Медленно она повернулась ко мне. Её запястье выскользнуло из моей хватки, оставляя за собой лёгкое дрожание силы от нашего прикосновения. Она разжала пальцы, а затем снова прижала руку к дневнику на своей груди, изучая моё лицо.
— Ты сказал прийти, когда я узнаю правду.
Облегчение накрыло меня, даже несмотря на то, как её губы изгибались, произнося последние слова. Её глаза были красными, а кристальные слёзы блестели на ресницах. Я жестом предложил ей занять кресло напротив, и сел сам. Она аккуратно устроила юбки вокруг себя, почтительно положив дневник на колени, словно это был бесценный артефакт. Тёмные полумесяцы шрамов на её запястьях вспыхнули в голубом свете огня, пока она двигалась.
— Это от демони, который укусил меня, — тихо объяснила она, следуя за моим взглядом.
Мои губы сжались в жёсткую линию, пока я рассматривал шрамы, изуродовавшие её бледную кожу. Знак того, что её сила была не только силой Эферы. На её лице мелькнуло самоуничижение, и она попыталась как могла прикрыть эти отметины руками.
Я не знал, что сказать. Поэтому, вместо слов, я прочистил горло и сделал долгий глоток из бокала в руке.
— Да, они очень любили друг друга, — сказал я, прежде чем смог остановить себя, и слова потекли дальше. — Сильнее, чем любил кто-либо другой с тех пор, как существует время.
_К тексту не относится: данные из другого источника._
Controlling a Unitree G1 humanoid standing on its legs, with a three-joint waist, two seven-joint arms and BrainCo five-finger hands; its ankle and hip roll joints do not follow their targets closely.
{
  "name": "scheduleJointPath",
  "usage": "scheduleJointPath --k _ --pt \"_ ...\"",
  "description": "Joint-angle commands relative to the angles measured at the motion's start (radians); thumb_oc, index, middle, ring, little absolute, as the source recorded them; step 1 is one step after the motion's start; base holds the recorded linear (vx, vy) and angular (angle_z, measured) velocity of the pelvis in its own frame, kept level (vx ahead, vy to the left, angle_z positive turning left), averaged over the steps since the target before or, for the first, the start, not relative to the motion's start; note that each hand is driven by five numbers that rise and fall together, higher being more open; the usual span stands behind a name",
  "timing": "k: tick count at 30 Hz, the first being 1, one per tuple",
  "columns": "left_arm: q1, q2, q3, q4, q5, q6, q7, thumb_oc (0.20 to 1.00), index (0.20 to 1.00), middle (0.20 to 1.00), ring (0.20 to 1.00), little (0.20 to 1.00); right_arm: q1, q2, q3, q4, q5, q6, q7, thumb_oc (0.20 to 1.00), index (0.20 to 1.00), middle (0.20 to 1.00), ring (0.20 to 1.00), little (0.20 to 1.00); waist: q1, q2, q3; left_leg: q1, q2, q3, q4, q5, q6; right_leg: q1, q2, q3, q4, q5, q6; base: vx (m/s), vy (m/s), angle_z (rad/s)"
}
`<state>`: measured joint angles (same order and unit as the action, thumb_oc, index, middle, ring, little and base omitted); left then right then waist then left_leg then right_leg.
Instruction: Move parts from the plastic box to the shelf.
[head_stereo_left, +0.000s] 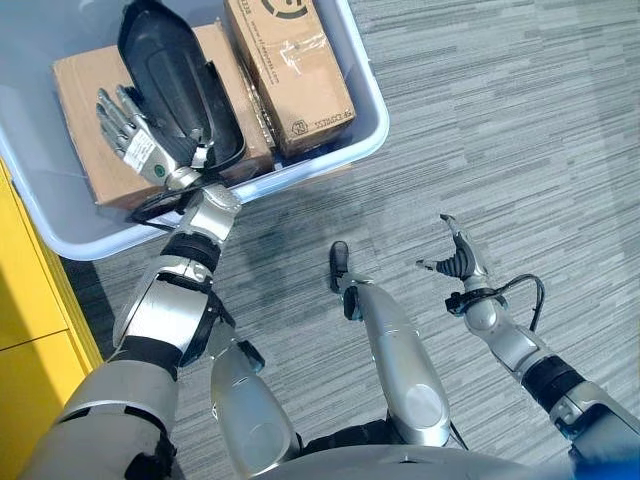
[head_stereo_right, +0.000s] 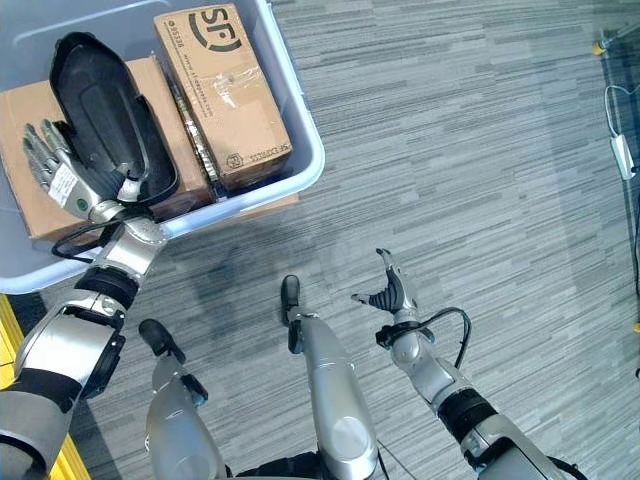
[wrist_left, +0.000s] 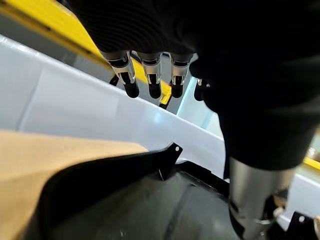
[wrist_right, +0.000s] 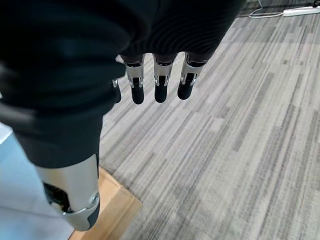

Уголок её губ дрогнул, словно на мгновение она пыталась улыбнуться. Это был первый раз, когда я видел даже тень улыбки на её лице. Звёзды, это был первый раз, когда мы находились в одной комнате больше минуты, не кидаясь друг на друга. Повернувшись ко мне корпусом, она положила ладони на кожаную обложку дневника у себя на коленях.
— Расскажи мне что-нибудь о них, — попросила она таким тихим голосом, что я почти почувствовал, как она боится моего отказа.
Я поставил бокал на маленький столик между нашими креслами, борясь с ледяной бронёй, которая заковала моё сердце.
— Что именно ты хочешь узнать?
На это её лицо озарилось широкой, ослепительной улыбкой. Хотя я видел солнце всего несколько дней назад, эта улыбка ощущалась, как будто я снова наблюдаю его восход в первый раз. Волнение, благоговение и ликование закружились внутри меня. Но, как только эти чувства поднялись, скорбь вонзила в них свои острые когти, утаскивая обратно в глубину.
Её улыбка тоже дрогнула. Она несколько раз моргнула, прежде чем глубоко вдохнуть и тихо ответить:
— Всё.
ГЛАВА 23
Оралия
Я была удивлена, насколько тепло Подземный Король говорил о моих матери и отце. То, как смягчались его черты, когда он произносил их имена, как он щурил уголки глаз от воспоминаний. Редкий, тихий смех, который он иногда издавал при упоминании какого-нибудь эпизода, удивлял больше всего.